◆ **PROBLEM TO WORK ON**:
Exactly and without additions, transcribe the line that contains "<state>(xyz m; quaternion" and every line after it in the data.
+---+
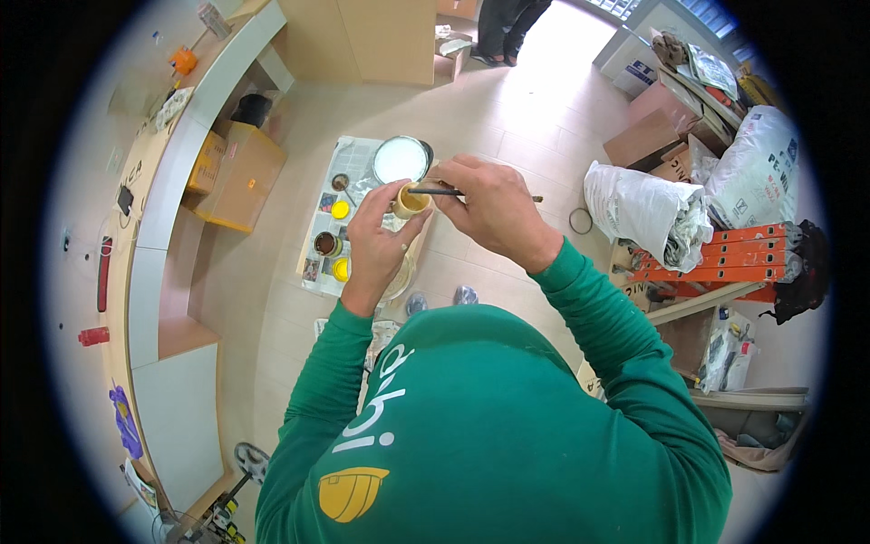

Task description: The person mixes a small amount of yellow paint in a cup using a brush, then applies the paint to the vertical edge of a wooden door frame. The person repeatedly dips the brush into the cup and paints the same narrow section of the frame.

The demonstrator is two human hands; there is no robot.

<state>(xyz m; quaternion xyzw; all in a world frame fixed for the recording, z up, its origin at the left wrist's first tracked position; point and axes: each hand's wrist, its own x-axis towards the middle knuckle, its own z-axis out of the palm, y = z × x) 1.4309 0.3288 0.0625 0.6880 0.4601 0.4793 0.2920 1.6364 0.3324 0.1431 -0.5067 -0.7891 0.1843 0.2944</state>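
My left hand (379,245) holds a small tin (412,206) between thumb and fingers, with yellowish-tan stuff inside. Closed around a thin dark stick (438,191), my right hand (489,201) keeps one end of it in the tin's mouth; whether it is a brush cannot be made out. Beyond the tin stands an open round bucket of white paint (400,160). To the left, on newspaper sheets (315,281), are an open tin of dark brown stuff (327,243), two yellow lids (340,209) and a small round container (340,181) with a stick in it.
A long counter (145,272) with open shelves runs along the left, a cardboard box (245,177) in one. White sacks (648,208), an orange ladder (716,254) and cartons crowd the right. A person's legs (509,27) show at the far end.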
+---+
◆ **OUTPUT OF THE TASK**:
<state>(xyz m; quaternion xyzw; all in a world frame fixed for the recording, z up, its origin at the left wrist's first tracked position; point and axes: each hand's wrist, its own x-axis towards the middle knuckle, its own z-axis out of the palm, y = z × x) 1.4309 0.3288 0.0625 0.6880 0.4601 0.4793 0.2920 1.6364 0.3324 0.1431 -0.5067 -0.7891 0.1843 0.2944</state>
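My left hand (379,245) holds a small tin (412,206) between thumb and fingers, with yellowish-tan stuff inside. Closed around a thin dark stick (438,191), my right hand (489,201) keeps one end of it in the tin's mouth; whether it is a brush cannot be made out. Beyond the tin stands an open round bucket of white paint (400,160). To the left, on newspaper sheets (315,281), are an open tin of dark brown stuff (327,243), two yellow lids (340,209) and a small round container (340,181) with a stick in it.
A long counter (145,272) with open shelves runs along the left, a cardboard box (245,177) in one. White sacks (648,208), an orange ladder (716,254) and cartons crowd the right. A person's legs (509,27) show at the far end.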

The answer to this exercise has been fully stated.